If the last condition didn't exist, you could simply set $N = 0$ and $M = A$. So the idea is to start with this and add a little perturbation on $N$. Take $\varepsilon \in \mathbb{C}^*$ small (or $\mathbb{R}^*$ if you have real matrices, you didn't specify it) and consider $n_{ij} = \varepsilon$ if $i \neq j$, $0$ else and $M = A + N$.

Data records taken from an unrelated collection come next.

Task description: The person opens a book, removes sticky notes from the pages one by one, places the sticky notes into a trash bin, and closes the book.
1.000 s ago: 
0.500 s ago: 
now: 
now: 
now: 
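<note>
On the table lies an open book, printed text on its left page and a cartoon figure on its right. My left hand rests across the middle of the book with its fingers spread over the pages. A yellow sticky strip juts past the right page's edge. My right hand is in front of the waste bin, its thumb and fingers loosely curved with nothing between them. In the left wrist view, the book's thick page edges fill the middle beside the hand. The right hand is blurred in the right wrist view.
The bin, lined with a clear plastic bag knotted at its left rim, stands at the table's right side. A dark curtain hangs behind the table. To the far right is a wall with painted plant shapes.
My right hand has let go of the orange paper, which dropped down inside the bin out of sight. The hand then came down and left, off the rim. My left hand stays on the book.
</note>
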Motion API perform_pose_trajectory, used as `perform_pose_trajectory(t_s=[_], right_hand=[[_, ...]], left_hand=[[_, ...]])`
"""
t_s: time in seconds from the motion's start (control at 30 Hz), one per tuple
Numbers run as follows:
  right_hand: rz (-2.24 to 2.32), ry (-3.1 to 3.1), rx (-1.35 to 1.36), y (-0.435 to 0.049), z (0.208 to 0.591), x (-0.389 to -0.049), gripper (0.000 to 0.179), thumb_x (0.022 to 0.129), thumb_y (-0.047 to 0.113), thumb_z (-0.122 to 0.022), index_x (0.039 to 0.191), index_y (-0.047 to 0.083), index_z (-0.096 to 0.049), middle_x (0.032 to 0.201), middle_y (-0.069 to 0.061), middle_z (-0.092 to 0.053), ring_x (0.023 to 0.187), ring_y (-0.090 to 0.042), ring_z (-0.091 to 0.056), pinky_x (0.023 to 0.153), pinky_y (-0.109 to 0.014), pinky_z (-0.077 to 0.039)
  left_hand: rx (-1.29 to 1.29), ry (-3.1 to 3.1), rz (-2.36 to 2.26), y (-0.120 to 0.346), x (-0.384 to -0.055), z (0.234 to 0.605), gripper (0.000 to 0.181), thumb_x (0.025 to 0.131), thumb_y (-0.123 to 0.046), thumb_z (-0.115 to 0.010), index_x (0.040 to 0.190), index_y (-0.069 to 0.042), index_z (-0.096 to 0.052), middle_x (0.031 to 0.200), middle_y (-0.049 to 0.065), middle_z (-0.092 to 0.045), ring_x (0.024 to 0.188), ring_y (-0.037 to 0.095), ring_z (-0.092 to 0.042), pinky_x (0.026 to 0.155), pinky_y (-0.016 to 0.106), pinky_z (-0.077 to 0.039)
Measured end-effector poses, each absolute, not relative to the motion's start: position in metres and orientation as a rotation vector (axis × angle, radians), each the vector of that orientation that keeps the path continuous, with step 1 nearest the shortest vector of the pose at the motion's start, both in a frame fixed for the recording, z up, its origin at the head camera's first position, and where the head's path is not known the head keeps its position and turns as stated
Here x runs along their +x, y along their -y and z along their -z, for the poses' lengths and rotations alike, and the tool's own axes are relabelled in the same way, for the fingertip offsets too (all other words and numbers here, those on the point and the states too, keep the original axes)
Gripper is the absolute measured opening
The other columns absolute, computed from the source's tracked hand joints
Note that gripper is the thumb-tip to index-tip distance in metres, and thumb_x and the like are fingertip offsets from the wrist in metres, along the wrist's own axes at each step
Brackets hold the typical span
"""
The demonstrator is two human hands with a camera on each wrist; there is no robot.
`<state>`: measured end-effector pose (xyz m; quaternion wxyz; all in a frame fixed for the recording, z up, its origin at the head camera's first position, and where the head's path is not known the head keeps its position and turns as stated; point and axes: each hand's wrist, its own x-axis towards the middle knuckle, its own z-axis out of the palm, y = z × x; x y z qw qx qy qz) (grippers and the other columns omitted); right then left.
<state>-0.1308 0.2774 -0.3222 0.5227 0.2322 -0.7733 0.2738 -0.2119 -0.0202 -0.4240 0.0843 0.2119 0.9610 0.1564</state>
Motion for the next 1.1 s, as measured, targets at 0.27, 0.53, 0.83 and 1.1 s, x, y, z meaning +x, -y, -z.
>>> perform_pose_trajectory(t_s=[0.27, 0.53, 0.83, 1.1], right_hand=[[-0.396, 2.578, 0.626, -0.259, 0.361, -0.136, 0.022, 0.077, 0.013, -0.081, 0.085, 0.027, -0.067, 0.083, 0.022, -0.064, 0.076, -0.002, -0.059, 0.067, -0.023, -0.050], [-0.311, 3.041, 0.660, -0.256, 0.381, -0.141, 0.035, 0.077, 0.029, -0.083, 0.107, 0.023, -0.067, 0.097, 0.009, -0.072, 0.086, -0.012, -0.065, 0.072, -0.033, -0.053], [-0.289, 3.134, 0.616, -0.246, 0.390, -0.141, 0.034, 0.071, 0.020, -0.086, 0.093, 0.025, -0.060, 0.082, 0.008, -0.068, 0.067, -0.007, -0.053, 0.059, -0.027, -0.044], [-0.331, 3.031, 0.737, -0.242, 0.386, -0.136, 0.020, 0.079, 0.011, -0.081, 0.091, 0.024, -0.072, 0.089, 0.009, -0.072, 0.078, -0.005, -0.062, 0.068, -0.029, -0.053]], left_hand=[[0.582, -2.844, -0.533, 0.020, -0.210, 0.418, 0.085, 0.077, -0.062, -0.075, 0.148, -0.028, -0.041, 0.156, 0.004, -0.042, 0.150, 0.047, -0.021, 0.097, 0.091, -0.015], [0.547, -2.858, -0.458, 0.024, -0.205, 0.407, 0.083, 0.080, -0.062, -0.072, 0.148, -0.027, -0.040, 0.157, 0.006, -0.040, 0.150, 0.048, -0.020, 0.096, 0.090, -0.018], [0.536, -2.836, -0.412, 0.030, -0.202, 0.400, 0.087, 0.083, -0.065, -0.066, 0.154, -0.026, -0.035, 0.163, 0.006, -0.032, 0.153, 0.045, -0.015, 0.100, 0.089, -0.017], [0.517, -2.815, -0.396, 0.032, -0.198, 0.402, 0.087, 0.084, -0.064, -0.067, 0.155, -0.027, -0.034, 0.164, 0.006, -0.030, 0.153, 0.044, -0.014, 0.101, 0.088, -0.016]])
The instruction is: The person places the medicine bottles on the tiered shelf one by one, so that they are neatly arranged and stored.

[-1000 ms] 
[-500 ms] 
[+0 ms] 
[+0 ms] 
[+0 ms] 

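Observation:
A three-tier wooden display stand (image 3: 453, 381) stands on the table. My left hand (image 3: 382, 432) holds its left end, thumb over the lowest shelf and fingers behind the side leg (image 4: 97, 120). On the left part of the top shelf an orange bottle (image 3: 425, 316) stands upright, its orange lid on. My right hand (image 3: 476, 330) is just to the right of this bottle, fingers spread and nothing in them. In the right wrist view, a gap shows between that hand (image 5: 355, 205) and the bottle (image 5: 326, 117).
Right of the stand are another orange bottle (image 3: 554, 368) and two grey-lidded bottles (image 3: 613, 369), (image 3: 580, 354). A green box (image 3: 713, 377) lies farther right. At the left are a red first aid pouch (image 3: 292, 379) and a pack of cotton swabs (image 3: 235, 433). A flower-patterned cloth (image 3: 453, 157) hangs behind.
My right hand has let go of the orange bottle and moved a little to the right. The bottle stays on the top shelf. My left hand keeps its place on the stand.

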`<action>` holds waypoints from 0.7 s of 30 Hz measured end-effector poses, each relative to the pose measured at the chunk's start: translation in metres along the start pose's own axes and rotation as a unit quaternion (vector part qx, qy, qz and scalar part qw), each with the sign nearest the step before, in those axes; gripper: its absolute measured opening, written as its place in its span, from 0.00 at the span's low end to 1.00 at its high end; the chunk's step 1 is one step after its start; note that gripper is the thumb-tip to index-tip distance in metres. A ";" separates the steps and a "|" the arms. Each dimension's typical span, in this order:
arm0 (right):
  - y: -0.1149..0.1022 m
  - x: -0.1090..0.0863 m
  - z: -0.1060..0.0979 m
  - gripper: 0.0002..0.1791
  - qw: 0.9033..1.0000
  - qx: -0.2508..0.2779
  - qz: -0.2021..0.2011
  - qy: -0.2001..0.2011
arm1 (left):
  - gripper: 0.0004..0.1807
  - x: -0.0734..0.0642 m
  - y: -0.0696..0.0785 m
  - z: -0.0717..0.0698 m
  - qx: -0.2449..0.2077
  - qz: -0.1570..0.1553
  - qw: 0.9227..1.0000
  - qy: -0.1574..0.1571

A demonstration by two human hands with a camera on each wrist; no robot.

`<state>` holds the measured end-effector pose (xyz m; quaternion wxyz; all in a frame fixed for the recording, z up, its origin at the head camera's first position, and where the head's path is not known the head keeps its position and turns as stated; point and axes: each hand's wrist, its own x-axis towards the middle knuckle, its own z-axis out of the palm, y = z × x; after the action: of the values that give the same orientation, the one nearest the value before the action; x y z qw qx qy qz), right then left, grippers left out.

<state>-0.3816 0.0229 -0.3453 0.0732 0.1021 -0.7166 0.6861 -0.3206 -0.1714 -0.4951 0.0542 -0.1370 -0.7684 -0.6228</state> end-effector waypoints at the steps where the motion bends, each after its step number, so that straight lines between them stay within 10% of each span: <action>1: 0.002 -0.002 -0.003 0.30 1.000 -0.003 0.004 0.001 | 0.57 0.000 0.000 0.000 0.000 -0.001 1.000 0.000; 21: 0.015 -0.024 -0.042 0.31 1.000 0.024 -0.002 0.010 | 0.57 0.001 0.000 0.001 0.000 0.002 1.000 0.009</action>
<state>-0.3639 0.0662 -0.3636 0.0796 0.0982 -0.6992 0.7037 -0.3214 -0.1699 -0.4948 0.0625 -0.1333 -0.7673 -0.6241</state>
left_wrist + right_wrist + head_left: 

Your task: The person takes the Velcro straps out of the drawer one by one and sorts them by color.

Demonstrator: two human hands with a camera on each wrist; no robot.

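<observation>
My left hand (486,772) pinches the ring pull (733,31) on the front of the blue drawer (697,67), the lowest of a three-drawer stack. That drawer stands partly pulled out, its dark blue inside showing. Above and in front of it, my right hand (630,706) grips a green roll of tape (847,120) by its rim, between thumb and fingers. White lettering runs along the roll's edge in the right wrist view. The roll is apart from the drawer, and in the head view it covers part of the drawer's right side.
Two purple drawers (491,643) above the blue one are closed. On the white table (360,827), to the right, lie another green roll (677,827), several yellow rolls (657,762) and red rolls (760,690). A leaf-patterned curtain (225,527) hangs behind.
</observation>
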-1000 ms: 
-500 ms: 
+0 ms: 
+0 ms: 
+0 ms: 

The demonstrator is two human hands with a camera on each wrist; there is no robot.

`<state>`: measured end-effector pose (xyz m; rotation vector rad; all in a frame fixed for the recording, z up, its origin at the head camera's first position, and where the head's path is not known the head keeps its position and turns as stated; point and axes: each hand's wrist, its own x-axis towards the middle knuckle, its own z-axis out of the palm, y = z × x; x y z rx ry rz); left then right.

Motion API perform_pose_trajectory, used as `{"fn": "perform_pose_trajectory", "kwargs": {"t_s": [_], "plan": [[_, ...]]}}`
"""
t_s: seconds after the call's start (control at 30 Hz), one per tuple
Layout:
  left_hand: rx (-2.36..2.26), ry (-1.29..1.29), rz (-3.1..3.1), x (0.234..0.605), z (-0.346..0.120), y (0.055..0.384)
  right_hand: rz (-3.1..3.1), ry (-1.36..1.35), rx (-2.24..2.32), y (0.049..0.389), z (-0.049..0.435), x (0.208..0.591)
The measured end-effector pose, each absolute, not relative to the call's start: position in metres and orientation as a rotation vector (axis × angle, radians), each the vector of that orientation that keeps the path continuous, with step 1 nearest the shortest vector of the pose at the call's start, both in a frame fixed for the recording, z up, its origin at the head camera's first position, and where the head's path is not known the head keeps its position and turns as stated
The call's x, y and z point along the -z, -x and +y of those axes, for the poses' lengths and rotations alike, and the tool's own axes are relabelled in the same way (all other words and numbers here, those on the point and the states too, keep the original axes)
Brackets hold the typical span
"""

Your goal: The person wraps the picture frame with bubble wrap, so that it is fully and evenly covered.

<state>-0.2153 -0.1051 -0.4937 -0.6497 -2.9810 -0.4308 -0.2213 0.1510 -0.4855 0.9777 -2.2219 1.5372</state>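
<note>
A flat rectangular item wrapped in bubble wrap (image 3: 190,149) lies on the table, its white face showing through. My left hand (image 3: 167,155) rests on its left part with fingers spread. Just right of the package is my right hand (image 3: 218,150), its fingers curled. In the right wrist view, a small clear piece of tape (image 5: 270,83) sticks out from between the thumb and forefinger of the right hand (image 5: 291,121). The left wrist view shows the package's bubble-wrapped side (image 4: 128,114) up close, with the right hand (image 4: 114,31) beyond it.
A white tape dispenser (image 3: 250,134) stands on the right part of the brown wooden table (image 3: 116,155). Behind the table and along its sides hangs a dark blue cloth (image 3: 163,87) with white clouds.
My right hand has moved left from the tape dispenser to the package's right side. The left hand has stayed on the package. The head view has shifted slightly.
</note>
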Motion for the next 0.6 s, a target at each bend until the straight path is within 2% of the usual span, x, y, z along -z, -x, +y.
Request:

As $\varepsilon \neq 0$, the last condition is fulfilled and the fact that $N$ has a null diagonal implies that for all $i$, $m_{ii} = a_{ii}$. All what we have left to check is the inequalities. Let $1 \leqslant i \leqslant n$. \begin{align*} |m_{ii}| - \sum_{j \neq i} (|m_{ij}| + |n_{ij}|) & = |a_{ii}| - \sum_{j \neq i} (|a_{ij} + \varepsilon| + |\varepsilon|)\\ & \geqslant |a_{ii}| - \sum_{j \neq i} (|a_{ij}| + 2|\varepsilon|)\\ & = |a_{ii}| - \sum_{j \neq i} |a_{ij}| + (2n - 2)|\varepsilon|. \end{align*} Choose $\displaystyle |\varepsilon| < \frac{1}{2n - 2}\min_{1 \leqslant i \leqslant n}\left\{|a_{ii}| - \sum_{j \neq i} |a_{ij}|\right\}$ and your problem is solved.

Answer 2

Let $D$ denote the diagonal of $A$ and let $\delta \in (0,1)$ be given. Then $$A = D + (A-D) = D + \delta(A - D) + (1-\delta)(A-D) = M - N,$$ where we have defined $$ M = M(\delta) = D + \delta(A-D), \quad N = N(\delta) = (1-\delta)(D-A)$$ It is straightforward to verify that $$m_{ij} = \begin{cases} a_{ii} & i = j \\ \delta a_{ij} & i \not = j \end{cases}, \quad n_{ij} = \begin{cases} 0 & i = j \\ -(1-\delta) a_{ij} & i \not = j \end{cases}.$$ The salient point is the fact that $D$ is diagonal and $A-D$ has a zero diagonal. Since $\delta \not = 0$ and $(1-\delta) \not = 0$ we have $$\left( i \not = j \wedge a_{ij} \not = 0 \right) \quad \Rightarrow \quad \left( m_{ij} \not = 0 \wedge n_{ij} \not = 0 \right) $$ Since the matrix $A$ is strictly diagonally dominant by rows we have the inequality $$ \forall i \: : \: |a_{ij}| > \sum_{j\not =i} |a_{ij}|.$$ Let $i$ be given and choose any $j \not = i$. Then $$|a_{ij}| = |\delta a_{ij} + (1-\delta) a_{ij}| = |\delta a_{ij}| + |(1-\delta)a_{ij}| = |m_{ij}| + |n_{ij}|.$$ We can now conclude that $$\forall i \: : \: |m_{ii}| > \sum_{j \not = i} \left(|m_{ij}| + |n_{ij}|\right).$$ The special case of $\delta = 0$ corresponds to the splitting used by the Jacobi iteration for solving the linear system $Ax = b$, i.e., $$x_0 = 0, \quad \forall n \in \mathbb{N} \: : \: M x_n = N x_{n-1} + b.$$ It would be interesting to learn if the case of $\delta \not = 0$ has practical applications.